More than 200 faculty members and students have signed an open letter to University President Lee Bollinger. The letter, delivered to the president's office on Monday, calls on Bollinger to publicly denounce Israel's blockade of the Gaza Strip, which the signatories see as a threat to academic freedom.
The letter is the latest flare-up in a series of tensions between the president and faculty, which tend to crystallize around allegations of bias on Middle Eastern issues.
The letter recalls Bollinger's usually vocal support for free speech and urges him to act on that principle by releasing a statement on the situation in Palestine. Bollinger has previously faced criticism from faculty on his responses to a variety of Middle East issues, from his condemnation of the boycott of Israeli universities in summer 2007 to his controversial introduction of Iranian President Mahmoud Ahmadinejad during his September 2007 appearance on campus to his handling of allegations in 2004 that Middle East and Asian Languages and Cultures (MEALAC) professors intimidated Jewish students.
"He has remained silent on the actions by Israel that deny that freedom to Palestinians," anthropology professor Brinkley Messick wrote in an e-mail. "We expect President Bollinger to issue a public call to his fellow presidents to stand up for academic freedom in Palestine."
Bollinger was unavailable for comment at press time.
The departments with the most faculty members signing the letter were Anthropology, English, History, and MEALAC.
"I thought it was essential for Columbia faculty ... to make a public comment on the fact that academic freedom is not respected in Gaza," classics professor Stathis Gourgouris said.
"I signed because I believe academic freedom is a value every free society has to defend," Barnard art history professor Anne Higonnet wrote in an e-mail.
History professor Richard Bulliet said he does not usually sign petitions but that this letter asked Bollinger "to express a view on academic freedom, and that seemed to me to be within the more narrowly construed parameters of academic activity."
The letter "didn't ask for a change in University policy, didn't ask him to do something that is not in keeping with his own positions on academic freedom," Bulliet said.

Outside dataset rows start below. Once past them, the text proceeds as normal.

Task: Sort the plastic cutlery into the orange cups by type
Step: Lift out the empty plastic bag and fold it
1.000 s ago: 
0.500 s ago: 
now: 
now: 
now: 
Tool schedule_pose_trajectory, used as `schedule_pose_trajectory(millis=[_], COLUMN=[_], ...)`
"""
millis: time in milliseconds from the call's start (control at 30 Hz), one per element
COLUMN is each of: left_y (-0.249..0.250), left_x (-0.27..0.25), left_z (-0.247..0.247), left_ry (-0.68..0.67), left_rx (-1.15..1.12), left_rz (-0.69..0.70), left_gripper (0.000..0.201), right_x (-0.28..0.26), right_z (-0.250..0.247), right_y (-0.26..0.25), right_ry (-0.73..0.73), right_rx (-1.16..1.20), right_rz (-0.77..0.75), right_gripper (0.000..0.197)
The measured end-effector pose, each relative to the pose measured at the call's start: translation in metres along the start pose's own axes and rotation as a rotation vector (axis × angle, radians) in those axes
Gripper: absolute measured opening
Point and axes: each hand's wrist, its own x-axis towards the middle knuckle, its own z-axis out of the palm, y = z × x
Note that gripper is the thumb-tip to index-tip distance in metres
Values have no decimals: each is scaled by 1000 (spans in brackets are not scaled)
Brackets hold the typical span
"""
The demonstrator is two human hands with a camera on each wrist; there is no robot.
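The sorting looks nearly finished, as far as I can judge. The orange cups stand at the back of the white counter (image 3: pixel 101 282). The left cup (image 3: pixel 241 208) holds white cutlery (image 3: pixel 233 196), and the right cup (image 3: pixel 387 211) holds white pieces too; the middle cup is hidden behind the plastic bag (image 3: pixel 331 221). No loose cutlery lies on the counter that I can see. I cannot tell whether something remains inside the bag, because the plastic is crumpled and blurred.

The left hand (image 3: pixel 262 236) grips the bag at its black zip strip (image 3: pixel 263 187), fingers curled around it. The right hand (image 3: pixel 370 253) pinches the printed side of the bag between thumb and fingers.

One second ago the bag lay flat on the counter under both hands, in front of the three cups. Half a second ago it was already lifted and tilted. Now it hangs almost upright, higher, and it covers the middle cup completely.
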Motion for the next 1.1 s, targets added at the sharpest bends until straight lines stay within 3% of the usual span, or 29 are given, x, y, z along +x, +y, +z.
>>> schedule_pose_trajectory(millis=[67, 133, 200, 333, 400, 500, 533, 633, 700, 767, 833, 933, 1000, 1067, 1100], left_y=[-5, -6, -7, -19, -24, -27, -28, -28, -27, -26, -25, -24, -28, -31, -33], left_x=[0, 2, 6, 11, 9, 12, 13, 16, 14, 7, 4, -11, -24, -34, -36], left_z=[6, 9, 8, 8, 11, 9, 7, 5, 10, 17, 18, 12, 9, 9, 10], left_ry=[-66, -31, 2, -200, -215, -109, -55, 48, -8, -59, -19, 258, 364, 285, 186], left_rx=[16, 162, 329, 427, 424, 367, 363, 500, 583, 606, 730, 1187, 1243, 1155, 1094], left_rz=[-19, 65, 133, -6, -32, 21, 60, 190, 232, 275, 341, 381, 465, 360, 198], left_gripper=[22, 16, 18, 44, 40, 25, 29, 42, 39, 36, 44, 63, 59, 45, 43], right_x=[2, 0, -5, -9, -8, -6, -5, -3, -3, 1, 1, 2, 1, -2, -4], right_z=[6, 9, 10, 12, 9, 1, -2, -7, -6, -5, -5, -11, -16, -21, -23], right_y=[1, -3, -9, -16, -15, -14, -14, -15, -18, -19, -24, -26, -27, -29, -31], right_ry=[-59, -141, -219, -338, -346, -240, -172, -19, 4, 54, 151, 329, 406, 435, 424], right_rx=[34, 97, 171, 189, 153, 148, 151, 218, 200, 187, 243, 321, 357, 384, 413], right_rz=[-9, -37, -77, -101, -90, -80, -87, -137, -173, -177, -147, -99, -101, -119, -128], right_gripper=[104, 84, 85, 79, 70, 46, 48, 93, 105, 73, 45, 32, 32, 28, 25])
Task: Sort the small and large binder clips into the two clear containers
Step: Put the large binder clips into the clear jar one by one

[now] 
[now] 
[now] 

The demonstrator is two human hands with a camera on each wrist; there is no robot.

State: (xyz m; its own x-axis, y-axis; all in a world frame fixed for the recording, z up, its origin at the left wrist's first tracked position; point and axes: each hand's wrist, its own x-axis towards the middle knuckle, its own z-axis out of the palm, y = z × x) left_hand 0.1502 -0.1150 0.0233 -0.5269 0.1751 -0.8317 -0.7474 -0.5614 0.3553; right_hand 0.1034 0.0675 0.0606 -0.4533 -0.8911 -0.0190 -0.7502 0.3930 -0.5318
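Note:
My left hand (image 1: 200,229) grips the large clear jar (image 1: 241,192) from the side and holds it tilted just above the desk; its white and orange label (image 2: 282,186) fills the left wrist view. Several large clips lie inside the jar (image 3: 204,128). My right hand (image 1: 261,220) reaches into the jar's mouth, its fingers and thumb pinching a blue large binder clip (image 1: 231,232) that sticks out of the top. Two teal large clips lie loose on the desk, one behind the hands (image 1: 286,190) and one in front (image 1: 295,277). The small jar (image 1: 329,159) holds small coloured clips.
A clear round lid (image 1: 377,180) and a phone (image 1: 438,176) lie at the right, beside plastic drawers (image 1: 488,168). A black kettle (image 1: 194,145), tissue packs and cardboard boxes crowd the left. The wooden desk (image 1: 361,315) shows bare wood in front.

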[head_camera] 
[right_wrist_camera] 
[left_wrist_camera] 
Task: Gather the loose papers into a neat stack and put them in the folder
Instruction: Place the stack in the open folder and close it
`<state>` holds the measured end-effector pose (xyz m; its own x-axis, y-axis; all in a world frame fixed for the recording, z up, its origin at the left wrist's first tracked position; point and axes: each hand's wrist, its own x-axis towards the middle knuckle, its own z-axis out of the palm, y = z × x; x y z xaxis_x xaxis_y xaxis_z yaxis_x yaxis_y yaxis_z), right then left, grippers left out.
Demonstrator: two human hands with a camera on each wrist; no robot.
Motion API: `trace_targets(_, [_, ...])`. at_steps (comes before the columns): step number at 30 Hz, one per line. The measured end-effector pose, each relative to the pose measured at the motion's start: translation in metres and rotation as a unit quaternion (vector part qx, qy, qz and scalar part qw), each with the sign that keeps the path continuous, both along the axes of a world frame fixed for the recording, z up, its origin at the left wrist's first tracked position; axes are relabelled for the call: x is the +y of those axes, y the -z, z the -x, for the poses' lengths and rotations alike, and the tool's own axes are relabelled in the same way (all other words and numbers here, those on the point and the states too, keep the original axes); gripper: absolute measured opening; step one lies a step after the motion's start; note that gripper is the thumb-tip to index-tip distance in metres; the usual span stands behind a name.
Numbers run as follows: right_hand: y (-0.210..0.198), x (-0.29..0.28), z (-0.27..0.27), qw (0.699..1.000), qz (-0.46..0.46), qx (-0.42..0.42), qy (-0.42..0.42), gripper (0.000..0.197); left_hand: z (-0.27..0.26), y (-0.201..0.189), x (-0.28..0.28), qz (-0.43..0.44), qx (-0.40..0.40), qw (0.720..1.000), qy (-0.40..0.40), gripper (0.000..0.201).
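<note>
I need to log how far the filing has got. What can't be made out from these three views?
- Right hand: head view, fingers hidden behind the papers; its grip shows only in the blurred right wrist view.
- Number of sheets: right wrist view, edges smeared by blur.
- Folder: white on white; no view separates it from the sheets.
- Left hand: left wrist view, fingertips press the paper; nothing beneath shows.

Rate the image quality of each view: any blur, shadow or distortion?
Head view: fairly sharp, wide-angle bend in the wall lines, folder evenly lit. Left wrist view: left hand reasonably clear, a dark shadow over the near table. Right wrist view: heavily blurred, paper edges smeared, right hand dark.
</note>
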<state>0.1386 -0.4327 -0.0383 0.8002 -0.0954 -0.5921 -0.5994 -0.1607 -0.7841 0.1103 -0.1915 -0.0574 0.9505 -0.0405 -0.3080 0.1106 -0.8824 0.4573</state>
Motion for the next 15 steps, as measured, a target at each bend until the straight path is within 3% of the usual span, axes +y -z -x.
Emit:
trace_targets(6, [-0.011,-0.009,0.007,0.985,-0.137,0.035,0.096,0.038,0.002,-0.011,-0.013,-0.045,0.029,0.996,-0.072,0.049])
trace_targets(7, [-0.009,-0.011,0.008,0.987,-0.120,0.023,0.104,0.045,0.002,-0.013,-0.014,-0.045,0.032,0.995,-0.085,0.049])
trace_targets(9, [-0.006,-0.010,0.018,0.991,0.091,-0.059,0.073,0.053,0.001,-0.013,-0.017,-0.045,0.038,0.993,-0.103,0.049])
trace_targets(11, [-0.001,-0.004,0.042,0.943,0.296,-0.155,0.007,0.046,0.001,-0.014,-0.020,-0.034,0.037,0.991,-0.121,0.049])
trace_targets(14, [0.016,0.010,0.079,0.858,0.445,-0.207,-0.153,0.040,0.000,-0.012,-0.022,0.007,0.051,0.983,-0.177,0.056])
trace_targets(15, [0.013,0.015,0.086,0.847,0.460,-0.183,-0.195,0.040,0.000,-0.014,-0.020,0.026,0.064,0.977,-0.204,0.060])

Bollinger's statements and actions on various issues have spawned divisions among students and faculty, some of whom allege that he has allowed subjective considerations to shape tenure decisions and that he has been selective in his defense of free speech.
"Although I feel like it [the letter] may be too gently worded, I agree wholeheartedly that Bollinger can't continue with the extreme hypocrisy of making public statements about 'academic freedom' in response to calls for an academic boycott of Israel yet remain silent on the matter when the Israeli military specifically targets and destroys Palestinian academic institutions like the Islamic University of Gaza," Francisco Salas, CC '11, who writes for the Commentariat, said in an e-mail.
"I don't see it as pressure on him [Bollinger]," Peter Marcuse, a professor at the Graduate School of Architecture, Planning, and Preservation said. "It's a suggestion of something he might wish to consider and that others think is squarely in his field of expertise."
But several signatories noted that their support was not contingent on their belief that the letter would or would not compel Bollinger to act.
"Standing up for what you believe in doesn't have to depend on whether you think you will win," Higonnet said.
"It's an issue that's difficult to talk to people in Israel about from the outside because one doesn't have the experience of living there and of feeling threatened and insecure," Marcuse said. "This [the letter] might be one way of raising some issues that one could talk about rationally."
As of 6:30 p.m. on Monday, 120 faculty members and 106 students, alumni, and community members had added their names to the letter at academicfreedomcolumbia.org.